By Eugene Hernandez | Indiewire February 10, 2010 at 11:36AM
Industry veterans Paul Federbush and Laura Kim are joining forces with investor Ron Stein to launch Red Flag Releasing with their first acquisition, Reed Cowan's "8: The Mormon Proposition" from this year's Sundance Film Festival. The new distribution company has acquired all North American rights to the film in the wake of its Park City debut last month and plans to pursue theatrical and VOD outlets for the release of the documentary this Spring.
Written and directed by Cowan, a former Morman missionary, "8" was produced by Cowan, Emily Pearson, Steven Greenstreet and Christopher Volz and co-directed by Greenstreet and narrated by Dustin Lance Black.
The new company marks the business union of two executives from former Hollywood studio specialty division, Warner Independent Pictures. Former WIP head of acquisitions Paul Federbush and head of marketing and PR Laura Kim have a long track record in releasing indie, specialty and foreign language films. They hope to ramp up to as many as four to six releases annually, starting with perhaps four in their first year.
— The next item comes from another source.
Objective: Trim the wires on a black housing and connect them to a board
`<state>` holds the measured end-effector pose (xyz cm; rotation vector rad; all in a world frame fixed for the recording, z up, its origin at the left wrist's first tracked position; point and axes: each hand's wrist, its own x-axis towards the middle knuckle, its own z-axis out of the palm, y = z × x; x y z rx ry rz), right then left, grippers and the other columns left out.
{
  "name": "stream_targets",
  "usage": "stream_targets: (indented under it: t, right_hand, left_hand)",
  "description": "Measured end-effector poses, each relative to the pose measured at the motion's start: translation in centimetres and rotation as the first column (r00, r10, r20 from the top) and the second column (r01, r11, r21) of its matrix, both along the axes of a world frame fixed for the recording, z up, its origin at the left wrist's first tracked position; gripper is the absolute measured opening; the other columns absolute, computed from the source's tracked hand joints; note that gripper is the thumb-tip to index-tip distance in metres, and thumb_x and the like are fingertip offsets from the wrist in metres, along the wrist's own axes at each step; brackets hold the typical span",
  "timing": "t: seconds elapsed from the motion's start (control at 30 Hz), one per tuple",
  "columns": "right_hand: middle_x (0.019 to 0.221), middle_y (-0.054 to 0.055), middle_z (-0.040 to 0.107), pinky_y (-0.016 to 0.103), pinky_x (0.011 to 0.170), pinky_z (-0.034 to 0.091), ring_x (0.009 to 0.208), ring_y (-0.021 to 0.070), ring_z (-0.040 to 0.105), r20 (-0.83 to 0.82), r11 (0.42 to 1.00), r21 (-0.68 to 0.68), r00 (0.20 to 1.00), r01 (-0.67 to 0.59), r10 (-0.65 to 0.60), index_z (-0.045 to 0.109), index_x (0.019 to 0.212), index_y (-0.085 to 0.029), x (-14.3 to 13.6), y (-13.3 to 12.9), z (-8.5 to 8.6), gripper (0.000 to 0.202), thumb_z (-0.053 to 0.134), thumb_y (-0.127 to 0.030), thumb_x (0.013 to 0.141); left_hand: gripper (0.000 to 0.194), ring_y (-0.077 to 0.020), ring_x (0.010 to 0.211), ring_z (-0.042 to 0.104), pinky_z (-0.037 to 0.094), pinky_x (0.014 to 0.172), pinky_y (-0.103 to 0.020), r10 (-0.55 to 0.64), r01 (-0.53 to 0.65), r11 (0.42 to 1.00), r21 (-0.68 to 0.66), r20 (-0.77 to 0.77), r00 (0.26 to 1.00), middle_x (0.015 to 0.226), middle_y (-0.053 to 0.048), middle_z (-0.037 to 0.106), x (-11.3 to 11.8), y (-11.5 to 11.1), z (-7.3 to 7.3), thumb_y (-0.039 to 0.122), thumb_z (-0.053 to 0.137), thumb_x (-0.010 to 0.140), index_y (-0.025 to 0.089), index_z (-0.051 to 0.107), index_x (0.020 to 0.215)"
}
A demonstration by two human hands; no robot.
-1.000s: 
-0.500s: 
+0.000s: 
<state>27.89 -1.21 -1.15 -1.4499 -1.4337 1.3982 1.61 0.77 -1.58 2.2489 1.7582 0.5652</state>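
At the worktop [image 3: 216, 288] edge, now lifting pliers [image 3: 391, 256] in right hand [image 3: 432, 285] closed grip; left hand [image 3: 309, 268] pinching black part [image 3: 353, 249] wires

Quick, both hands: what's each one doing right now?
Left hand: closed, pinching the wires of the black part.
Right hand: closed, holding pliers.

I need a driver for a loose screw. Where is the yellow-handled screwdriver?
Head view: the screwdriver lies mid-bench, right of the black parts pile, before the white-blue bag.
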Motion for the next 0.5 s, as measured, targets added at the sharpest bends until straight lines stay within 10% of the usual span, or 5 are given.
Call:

Their partner in the venture, Ron Stein, has been successful in the tech world and has been investing in films, including putting money into Sundance hit "The Kids Are All Right," which Focus Features nabbed at the festival last month.
"Everybody is jumping out of the space right now," Federbush told indieWIRE today from Los Angeles, "It seems like a perfect time to get in." He reiterated that the company will be exploring different release patterns for films. "With VOD and windows compressing, it seems like an exciting time to be in this space and experimenting," Federbush added.
While he is sitting out the Berlinale this year due to previous committments, Federbush reiterated that he'll be looking for films in Cannes, Toronto and other major fests. And he's still eyeing a few films from last month's Sundance Film Festival.
Red Flag Releasing (RFR), was created -- in the words of an official announcement today -- "out of a desire to create new paths and opportunities for independent filmmakers in this age of ubiquitous technological change." The company reiterated, in their Wednesday release, that they will, "operate with agility and innovation, taking advantage of every available platform to customize a release that is organic to the needs of each film."
RFR intends to acquire completed films at festivals in its first year, and also pursue projects for which it can provide finishing funds. The new outfit will not shy away from politically themed or issue oriented movies, Federbush said today. Yet, they certainly don't want to be pigeon-holed. He added that the company will grow organically, is well capitalized and will pursue releases with breakout potential. They are working with Ron Stein to raise additional capital to support the future growth of the new company.
IP Advisors and WME Global negotiated the "8" sale on behalf of the filmmakers with Paul Federbush from Red Flag.
Reporting on the Prop. 8 doc at its Sundance debut last month, indieWIRE's Peter Knegt called the movie flawed, but noted that it packed an emotional punch in Park City, stirring cheers and tears at its debut. RFR intends to capitalize on the inherent interest in the film as they roll it out in theaters and on VOD this Spring.